Women Talking (2022)
Written by Sarah Polley and Miriam Toews
Directed by Sarah Polley
Starring Rooney Mara, Claire Foy, Frances and Jessie Buckley
In cinemas February 16 (Australia)
By Ana Cavalcante
Women Talking starts with a gruesome reality and a simple premise. Women in a rural, fundamentalist Christian colony have been repeatedly drugged and raped by the men in the same community.
They are given metaphysical explanations for the violence for months until they finally catch an aggressor who gives up the others’ names to the police. While the community men go to the city to post bail for the offenders, the women cast a vote and later meet to decide what to do.
Based on the book of same name from Miriam Toews (who also wrote the screenplay with the director, Sarah Polley), and inspired by a true story, the movie imagines a daylong meeting where all the major concerns in women’s movements and feminist theory arise and are discussed. Far from lecturing the audience on the meaning of gaslighting and rape culture, what this movie does is demonstrate these concepts while making clear how the personal is truly political.
The women in the colony consider three scenarios: stay and forgive the men, stay and fight or leave the colony. As they are illiterate, they invite the colony’s male teacher, August to write the meeting’s minutes. For the uninitiated in political organizing, minutes are traditionally women’s work, because nearly invariably the men are busy talking. But here, as per the title, the women are talking. This movie would not pass a reverse Bechdel test, and that is refreshing.
Women historically have struggled to have a platform to speak, to have their history recorded and to be believed, particularly in cases of sexual assault. Voice, listening, speaking appear in ground-breaking feminist academic work (Gayatri C. Spivak, Chapadra T. Mohanty and Carol Gilligan among others), besides women’s campaigns such as #letherspeak. None of this movie’s themes would be out of place in 2023 urban Australia.
Another pleasant innovation in the movie is that the violence is not explicitly depicted, but only its aftermath. The women talk about all forms of male violence, and we see women’s bodies hurting, we watch women bruised, pregnant, struggling with self-doubt and trauma-related symptoms. Nevertheless, we never see the abusers, nor does the camera take their perspective. If the audience is to consider the men, it is through the women’s narratives.

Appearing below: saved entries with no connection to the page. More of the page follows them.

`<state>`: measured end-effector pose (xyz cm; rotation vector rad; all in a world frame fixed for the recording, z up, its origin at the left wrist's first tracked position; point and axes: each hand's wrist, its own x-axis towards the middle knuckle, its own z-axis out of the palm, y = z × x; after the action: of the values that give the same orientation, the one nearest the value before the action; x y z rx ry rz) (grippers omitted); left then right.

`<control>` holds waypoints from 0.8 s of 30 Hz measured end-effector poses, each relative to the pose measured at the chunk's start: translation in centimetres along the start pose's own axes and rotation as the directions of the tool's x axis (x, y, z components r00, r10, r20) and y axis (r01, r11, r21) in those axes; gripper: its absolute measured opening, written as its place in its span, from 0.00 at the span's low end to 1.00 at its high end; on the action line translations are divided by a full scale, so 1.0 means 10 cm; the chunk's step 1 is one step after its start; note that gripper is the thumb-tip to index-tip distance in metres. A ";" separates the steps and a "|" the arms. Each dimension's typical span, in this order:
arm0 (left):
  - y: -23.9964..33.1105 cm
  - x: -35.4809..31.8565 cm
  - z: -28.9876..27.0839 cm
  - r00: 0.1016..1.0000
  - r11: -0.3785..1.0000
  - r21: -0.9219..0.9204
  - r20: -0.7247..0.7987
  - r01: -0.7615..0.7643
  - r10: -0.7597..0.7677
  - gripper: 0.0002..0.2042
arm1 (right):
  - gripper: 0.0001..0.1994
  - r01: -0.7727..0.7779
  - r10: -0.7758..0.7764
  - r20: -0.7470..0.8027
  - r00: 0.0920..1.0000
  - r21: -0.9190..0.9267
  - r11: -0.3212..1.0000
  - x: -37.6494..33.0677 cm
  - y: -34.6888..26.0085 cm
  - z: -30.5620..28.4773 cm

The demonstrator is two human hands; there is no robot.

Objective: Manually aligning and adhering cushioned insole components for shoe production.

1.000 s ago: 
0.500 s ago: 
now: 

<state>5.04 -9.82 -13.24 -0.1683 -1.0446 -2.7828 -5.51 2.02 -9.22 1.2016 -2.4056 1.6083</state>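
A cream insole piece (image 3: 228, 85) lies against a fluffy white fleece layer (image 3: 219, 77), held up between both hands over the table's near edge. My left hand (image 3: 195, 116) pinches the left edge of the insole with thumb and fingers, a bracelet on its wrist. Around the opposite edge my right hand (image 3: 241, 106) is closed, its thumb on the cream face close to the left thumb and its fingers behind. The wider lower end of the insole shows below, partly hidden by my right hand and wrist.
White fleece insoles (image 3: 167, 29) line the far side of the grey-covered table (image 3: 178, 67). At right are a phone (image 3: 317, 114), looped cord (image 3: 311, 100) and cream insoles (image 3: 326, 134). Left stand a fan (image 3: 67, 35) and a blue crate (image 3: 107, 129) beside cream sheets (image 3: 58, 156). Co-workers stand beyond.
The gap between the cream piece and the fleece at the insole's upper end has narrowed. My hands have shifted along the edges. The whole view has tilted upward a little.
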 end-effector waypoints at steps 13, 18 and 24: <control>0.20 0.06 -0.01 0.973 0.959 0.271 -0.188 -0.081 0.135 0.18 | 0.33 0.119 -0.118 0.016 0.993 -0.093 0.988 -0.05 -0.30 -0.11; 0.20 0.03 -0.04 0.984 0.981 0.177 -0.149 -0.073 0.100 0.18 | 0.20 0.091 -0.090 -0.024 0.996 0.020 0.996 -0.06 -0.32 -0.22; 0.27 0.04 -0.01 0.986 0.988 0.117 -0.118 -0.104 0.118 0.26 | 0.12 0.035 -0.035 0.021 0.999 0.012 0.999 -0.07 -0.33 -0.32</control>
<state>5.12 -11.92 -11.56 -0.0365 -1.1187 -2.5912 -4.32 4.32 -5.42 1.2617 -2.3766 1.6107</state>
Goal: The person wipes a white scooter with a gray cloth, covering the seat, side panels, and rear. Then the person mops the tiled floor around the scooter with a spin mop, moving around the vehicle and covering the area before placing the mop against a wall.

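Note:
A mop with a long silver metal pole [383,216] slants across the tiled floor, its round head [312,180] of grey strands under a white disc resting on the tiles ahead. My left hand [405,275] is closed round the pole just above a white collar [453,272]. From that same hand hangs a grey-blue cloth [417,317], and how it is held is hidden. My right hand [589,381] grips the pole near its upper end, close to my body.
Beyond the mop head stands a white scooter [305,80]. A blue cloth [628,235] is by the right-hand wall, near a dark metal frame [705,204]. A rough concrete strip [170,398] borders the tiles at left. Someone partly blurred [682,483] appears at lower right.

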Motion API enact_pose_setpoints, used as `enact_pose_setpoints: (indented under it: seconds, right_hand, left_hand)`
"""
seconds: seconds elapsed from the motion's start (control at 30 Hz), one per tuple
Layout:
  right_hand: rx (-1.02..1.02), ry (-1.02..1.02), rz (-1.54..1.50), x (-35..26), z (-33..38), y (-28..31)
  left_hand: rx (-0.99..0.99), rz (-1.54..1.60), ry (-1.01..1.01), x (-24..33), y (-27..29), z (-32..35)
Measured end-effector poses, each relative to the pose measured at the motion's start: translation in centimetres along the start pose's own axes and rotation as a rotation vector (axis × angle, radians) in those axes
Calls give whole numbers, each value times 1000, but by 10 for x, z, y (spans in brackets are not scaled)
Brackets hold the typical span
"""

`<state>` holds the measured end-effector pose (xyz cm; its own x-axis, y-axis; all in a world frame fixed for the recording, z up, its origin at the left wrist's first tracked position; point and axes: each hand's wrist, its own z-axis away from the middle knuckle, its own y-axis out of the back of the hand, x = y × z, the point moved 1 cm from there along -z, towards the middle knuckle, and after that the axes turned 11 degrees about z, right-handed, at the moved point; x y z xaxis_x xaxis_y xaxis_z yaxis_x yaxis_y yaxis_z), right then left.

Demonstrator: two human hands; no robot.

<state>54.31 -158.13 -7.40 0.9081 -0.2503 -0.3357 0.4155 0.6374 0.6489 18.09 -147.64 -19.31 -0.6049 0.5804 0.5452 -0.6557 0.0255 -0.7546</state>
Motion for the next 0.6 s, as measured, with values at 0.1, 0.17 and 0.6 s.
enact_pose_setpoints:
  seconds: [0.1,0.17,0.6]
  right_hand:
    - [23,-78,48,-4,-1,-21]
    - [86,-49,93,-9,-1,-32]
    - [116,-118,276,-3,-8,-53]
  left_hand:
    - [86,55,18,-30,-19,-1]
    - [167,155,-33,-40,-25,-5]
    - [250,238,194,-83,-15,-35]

The elders of the community threaten the women with a refusal to enter heaven if they do not forgive the men. Faith in God is extremely important to all of them. As they discuss this threat, other challenges appear.
The movie conversation touches all aspects of any feminist discussion on patriarchy and its impact on women. The women talk about being disenfranchised in the community, with no literacy or social standing. They talk about their responsibility to look after the children and the men, the diversity of opinions due to positionality (married, single, mothers), the fear of raising a new generation of abusers, and fearing going away and missing sons and siblings.
Even one of the most traditional discussions in the area of violence against women and domestic violence shelters appears: When do boys become a threat? Can women trust boys over 12 to not turn abusive when they were raised by abusive men in a society that endorses sexism?
Women Talking reflects on the social structures that lead boys and men to believe they are more important than women and can dispose of their bodies. The abuse is a learned from an early age, as one character puts it, ‘the breadcrumbs that lead to violence’.
These women are making extremely difficult choices to protect their lives and that of their daughters and through this they place the women’s collective above organized religion and the nuclear family.
We watch mothers and daughters connecting while young girls sit together braiding their hair. In a small moment, in the best of intergenerational feminist tradition, an elder woman addresses an adolescent as ‘sister’. The women in this movie talk and connect but above all they laugh, numerous times, expressing their joy in female company and the absurdity of their situation. This important part of women’s friendship, which is so sparse in other movies (Suffragette comes to mind) not only helps to reduce the tension, but also it reminds us of the pleasure in comradery.
The photography follows a chiaroscuro scheme, with almost no colour and strategic points of light. It reminds the viewer of the surrounding religious context, but also adds light and shade to accompany the mood.
It is a fine ensemble cast performance with the actors complementing each other at each step, including the awkward August (Ben Whishaw) who seems out-of-place at all times, not truly belonging anywhere. Through the acting and his backstory, it becomes clear why he is the man allowed among women at this pivotal moment.
An important note for fans of Francis McDormand though. She performs more of a cameo than significant acting in this movie. As one of the film’s three producers, she may be lending her star power on the poster to draw viewers to the cinemas, but unfortunately there is not much of her on screen.
Differently to the book, the movie is narrated by a young woman and not August, giving the women the first and the last word in this story, as it should be.
Women Talking is highly recommended.